Silliman’s place in this Northern California poetic landscape history is of a different character than those mentioned above, but just as important. Silliman in Jones – a poem named after a street in San Francisco’s rough-and-tumble Tenderloin district – goes after and gets not the natural world, but the true human urban scape.
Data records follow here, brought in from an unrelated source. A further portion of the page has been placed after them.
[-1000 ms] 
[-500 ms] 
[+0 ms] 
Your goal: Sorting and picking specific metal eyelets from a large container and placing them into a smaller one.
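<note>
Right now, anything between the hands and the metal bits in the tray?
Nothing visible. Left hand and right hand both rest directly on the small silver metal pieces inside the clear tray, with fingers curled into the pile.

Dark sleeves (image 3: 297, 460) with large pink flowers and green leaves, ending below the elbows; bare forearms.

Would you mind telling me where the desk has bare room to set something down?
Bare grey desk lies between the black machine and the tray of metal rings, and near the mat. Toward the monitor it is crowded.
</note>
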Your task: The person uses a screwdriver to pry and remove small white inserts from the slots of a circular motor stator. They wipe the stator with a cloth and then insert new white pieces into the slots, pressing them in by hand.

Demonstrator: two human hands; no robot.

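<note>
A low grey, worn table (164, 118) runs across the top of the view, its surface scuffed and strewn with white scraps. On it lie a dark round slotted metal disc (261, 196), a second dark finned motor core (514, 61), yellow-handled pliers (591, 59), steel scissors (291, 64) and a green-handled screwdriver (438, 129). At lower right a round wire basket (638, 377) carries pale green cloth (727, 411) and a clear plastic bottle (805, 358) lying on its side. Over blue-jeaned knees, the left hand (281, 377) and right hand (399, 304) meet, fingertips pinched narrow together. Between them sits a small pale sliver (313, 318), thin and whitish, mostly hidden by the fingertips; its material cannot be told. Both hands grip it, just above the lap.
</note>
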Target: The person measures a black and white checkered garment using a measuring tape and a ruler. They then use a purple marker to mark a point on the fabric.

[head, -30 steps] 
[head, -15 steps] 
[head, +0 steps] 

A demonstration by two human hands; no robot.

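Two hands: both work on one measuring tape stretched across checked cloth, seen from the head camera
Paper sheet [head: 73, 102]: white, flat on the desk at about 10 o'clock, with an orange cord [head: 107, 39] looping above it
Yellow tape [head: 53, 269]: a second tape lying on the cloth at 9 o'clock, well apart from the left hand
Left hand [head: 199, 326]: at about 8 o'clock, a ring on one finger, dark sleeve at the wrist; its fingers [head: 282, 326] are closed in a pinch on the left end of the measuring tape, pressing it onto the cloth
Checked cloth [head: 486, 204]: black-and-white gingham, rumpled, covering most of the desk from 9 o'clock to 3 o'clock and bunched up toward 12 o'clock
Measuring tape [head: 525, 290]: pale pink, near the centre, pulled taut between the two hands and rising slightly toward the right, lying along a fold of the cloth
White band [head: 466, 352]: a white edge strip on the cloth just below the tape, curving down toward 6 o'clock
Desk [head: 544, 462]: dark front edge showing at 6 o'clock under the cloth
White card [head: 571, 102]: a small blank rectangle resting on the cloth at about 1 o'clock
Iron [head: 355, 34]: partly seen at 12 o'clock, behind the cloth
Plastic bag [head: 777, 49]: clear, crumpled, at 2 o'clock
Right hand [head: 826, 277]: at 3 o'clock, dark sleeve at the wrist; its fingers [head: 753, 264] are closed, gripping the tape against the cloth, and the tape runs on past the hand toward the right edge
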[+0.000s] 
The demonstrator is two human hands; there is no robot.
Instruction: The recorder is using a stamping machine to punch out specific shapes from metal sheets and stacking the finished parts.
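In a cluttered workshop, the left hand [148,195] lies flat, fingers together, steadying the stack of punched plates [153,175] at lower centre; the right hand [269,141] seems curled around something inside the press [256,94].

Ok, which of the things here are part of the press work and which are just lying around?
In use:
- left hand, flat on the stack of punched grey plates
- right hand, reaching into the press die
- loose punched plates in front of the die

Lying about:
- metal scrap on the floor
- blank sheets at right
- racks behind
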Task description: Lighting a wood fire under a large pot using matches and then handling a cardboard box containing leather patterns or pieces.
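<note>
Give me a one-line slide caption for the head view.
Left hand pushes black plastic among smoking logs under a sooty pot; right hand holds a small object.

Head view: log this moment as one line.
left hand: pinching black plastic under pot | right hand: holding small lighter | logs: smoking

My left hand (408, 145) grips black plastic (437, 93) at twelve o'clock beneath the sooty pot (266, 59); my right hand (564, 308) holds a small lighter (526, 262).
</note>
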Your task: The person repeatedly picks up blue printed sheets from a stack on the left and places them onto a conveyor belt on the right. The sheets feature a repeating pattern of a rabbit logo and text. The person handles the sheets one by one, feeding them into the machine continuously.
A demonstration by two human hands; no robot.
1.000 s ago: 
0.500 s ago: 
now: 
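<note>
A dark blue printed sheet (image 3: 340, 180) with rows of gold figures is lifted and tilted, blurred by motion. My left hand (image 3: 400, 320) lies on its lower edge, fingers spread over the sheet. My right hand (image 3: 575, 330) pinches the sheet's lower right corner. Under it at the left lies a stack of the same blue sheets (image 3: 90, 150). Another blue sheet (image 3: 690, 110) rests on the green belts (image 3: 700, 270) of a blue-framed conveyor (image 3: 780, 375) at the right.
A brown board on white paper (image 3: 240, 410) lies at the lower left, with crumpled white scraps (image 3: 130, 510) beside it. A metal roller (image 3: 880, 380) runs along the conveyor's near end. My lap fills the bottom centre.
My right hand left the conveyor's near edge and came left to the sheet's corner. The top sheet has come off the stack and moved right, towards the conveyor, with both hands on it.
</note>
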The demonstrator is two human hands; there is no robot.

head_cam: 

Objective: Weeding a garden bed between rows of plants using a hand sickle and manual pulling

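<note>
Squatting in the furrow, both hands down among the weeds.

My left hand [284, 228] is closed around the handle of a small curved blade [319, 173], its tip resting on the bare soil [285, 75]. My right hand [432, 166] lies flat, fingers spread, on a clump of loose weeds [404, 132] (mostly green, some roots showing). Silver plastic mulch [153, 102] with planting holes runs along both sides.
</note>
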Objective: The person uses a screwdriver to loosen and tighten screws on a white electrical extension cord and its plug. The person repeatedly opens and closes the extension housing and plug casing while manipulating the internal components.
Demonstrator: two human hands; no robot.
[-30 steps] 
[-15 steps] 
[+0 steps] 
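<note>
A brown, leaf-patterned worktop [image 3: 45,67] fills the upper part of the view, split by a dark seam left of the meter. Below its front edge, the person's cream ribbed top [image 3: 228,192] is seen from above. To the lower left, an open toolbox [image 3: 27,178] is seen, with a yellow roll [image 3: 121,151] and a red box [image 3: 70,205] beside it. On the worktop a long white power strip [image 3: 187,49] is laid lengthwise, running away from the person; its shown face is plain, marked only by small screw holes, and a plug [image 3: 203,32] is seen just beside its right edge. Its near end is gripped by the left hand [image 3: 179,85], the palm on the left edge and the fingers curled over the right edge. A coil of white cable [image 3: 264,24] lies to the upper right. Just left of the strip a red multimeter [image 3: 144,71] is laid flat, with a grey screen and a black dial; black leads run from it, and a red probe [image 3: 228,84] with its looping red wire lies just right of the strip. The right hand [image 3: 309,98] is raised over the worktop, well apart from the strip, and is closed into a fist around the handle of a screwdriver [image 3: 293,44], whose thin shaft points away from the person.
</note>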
Silliman wrote Jones by (in his words, from an endnote) “looking at the ground for a year.” What Silliman saw, and put in his poem, is as much a part of San Francisco as the Golden Gate Bridge, the cable cars, and the summer fog, though not usually celebrated and in fact most often ignored:
Loose fluffs of cat fur, gray-white in the parsley, suggest an old fight – on the walk, a scrap of roofing shingle, through which sticks a rusted nail. Headlights’ reflections stretch out atop the rain-slick asphalt – illumined nightworld in mid-morning. Pale brown tip of a crushed cigarette butt – blind fibers (mashed) jut out.That’s three sentences out of 25 pages filled with similar observations. Silliman brings us pigeons, “smashed and flattened” styrofoam burger boxes, oil stains, empty bottles, crumpled paper, and much, much more. In these accretions of observed and conveyed details, Jones transmutes diurnal detritus. It’s an awesome example of how attention paid pays off poetically. And as I said, it rightly belongs in any discussion of California poetry of place.